• _WORK TO COMPLETE_:
Check each line of the data below for the word "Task", then extract the ones that have it.

(Records contained in a dataset)
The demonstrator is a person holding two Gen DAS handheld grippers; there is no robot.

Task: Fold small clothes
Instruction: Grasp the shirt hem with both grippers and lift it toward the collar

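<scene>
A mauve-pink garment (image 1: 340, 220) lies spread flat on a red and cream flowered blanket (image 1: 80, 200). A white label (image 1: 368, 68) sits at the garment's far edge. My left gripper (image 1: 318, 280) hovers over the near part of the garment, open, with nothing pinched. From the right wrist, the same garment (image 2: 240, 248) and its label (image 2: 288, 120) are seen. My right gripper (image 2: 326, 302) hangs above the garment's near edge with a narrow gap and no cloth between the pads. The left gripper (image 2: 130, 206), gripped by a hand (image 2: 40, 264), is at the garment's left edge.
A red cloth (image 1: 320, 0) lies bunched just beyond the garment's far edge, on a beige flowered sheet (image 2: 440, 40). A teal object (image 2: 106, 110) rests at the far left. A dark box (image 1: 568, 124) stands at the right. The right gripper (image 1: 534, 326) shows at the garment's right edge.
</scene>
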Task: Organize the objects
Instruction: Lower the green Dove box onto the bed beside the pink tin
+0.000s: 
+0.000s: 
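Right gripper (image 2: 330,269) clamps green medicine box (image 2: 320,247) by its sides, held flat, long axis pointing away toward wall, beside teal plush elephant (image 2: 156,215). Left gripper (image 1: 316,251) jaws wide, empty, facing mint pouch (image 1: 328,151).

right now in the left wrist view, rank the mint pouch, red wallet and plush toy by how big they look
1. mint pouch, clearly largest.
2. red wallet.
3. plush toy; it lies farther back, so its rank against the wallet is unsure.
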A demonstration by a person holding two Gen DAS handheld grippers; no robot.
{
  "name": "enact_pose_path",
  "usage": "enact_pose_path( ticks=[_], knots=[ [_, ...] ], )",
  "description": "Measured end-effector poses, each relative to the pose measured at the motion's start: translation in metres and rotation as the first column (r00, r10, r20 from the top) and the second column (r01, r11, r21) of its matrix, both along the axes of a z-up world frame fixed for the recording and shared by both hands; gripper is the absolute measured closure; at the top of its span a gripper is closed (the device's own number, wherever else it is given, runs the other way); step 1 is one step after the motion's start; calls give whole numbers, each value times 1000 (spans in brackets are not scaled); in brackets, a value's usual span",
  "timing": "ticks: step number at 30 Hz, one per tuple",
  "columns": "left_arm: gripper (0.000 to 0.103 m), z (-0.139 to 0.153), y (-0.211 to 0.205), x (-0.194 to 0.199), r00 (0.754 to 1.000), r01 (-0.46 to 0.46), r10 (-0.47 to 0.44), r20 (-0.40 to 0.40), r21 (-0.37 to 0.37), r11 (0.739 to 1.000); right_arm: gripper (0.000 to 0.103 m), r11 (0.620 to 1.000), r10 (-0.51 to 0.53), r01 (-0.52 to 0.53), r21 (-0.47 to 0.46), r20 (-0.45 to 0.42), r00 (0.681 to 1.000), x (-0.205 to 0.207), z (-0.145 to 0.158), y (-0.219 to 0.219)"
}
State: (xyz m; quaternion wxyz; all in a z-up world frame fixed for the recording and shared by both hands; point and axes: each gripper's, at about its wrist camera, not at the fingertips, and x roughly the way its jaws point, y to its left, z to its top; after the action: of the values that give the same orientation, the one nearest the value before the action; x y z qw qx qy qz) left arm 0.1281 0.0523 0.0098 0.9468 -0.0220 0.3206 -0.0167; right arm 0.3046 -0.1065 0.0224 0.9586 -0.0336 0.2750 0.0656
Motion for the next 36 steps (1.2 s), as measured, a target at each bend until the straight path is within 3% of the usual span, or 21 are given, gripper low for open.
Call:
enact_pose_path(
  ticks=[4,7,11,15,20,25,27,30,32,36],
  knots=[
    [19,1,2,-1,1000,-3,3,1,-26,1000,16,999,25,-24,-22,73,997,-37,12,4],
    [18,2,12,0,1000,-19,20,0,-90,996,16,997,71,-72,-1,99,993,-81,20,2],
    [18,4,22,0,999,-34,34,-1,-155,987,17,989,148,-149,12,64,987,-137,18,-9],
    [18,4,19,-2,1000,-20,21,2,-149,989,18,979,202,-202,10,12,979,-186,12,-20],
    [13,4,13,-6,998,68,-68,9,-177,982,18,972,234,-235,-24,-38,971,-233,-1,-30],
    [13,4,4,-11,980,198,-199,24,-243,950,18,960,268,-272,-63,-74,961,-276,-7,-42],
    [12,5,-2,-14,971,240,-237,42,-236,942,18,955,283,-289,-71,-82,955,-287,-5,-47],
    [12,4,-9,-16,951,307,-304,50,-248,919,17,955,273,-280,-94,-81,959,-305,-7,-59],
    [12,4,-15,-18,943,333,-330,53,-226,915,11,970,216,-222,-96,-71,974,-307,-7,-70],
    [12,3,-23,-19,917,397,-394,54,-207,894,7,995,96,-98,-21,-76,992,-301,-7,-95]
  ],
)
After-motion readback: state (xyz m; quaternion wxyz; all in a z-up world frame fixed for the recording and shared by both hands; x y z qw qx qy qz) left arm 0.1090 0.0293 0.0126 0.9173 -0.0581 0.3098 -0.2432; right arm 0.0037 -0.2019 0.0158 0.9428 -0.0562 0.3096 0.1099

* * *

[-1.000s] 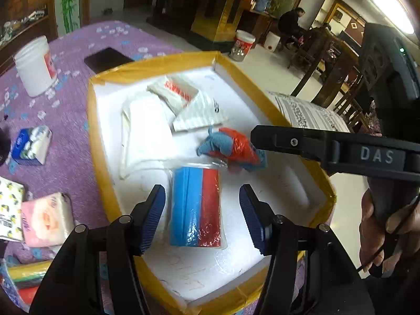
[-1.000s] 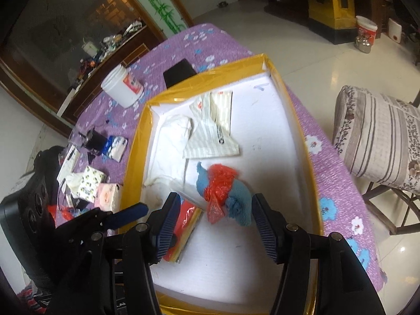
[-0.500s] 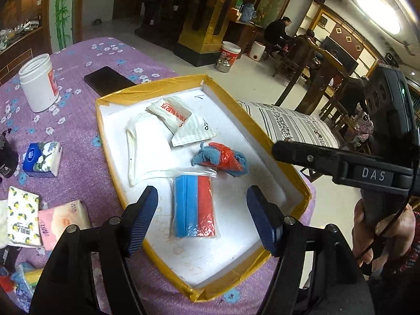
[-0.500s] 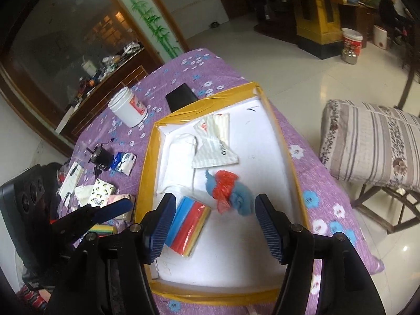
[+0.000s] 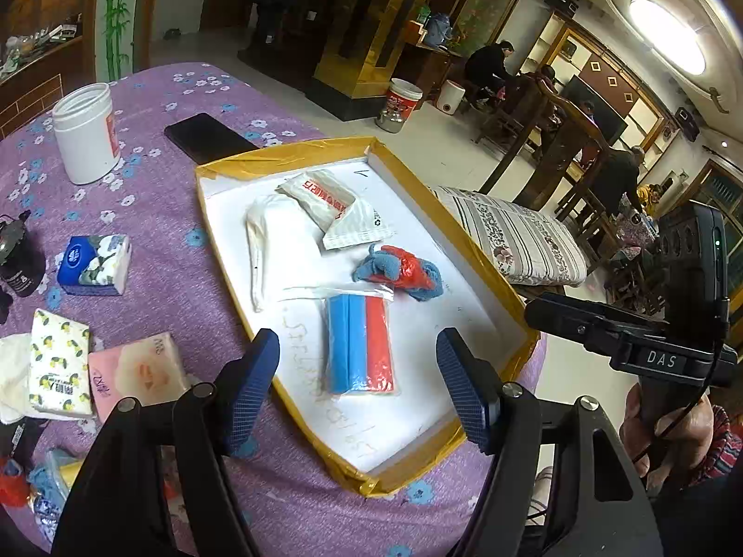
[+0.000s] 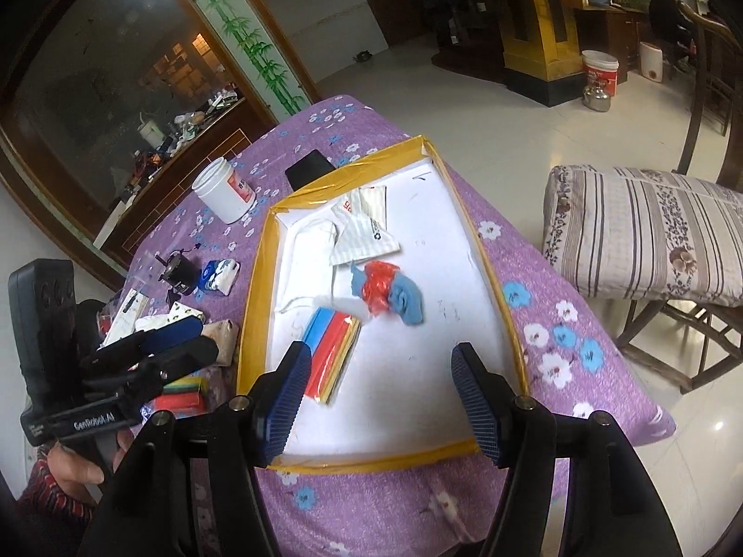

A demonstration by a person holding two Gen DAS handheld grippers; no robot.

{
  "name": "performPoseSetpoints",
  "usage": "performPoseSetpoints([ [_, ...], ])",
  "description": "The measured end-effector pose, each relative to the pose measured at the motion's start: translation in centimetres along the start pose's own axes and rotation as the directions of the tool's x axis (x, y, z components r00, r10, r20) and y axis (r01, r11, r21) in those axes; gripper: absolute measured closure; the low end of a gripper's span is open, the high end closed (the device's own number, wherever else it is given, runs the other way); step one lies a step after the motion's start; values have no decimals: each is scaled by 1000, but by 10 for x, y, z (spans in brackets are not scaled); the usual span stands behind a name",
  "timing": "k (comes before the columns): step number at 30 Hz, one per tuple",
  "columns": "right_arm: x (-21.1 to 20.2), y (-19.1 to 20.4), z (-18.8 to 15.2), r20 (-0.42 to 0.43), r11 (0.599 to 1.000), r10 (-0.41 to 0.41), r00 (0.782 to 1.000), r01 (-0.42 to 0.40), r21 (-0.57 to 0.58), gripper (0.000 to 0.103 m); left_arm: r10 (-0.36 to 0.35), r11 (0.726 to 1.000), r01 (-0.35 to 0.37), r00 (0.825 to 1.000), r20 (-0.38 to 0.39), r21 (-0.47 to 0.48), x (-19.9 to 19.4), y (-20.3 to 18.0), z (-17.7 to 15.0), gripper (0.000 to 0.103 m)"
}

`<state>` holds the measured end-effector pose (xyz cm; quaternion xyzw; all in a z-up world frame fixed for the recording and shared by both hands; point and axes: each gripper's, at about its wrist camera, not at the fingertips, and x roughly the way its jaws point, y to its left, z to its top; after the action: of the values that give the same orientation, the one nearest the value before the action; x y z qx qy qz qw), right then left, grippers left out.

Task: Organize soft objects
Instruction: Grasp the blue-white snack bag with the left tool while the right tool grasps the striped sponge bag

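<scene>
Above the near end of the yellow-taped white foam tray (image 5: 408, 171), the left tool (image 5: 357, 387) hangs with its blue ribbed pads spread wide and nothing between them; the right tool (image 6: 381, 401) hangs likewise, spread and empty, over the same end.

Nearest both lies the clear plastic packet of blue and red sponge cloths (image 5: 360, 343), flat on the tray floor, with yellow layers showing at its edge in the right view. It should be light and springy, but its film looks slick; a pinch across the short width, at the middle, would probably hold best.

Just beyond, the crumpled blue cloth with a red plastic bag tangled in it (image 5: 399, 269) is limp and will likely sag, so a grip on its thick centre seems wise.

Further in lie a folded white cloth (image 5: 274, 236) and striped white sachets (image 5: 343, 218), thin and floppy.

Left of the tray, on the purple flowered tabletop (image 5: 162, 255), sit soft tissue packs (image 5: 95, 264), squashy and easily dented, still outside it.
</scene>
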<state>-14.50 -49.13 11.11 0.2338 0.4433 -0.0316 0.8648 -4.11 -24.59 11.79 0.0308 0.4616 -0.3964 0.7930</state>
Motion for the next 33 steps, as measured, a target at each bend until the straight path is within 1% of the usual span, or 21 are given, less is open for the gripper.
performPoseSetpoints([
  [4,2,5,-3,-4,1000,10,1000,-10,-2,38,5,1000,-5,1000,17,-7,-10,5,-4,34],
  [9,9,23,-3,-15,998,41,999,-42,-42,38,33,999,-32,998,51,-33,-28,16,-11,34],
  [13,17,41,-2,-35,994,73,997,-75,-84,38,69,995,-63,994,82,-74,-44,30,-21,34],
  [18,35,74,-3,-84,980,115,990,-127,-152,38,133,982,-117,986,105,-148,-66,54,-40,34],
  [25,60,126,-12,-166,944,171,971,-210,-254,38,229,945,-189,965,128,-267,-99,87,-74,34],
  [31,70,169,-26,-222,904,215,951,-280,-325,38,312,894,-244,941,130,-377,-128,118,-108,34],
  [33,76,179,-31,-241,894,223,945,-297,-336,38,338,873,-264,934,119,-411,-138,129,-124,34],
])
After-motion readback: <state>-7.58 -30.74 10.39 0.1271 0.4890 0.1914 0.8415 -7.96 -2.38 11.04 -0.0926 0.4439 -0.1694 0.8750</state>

• _EXERCISE ANSWER_:
Task: Fold small clothes
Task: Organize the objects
Task: Organize soft objects

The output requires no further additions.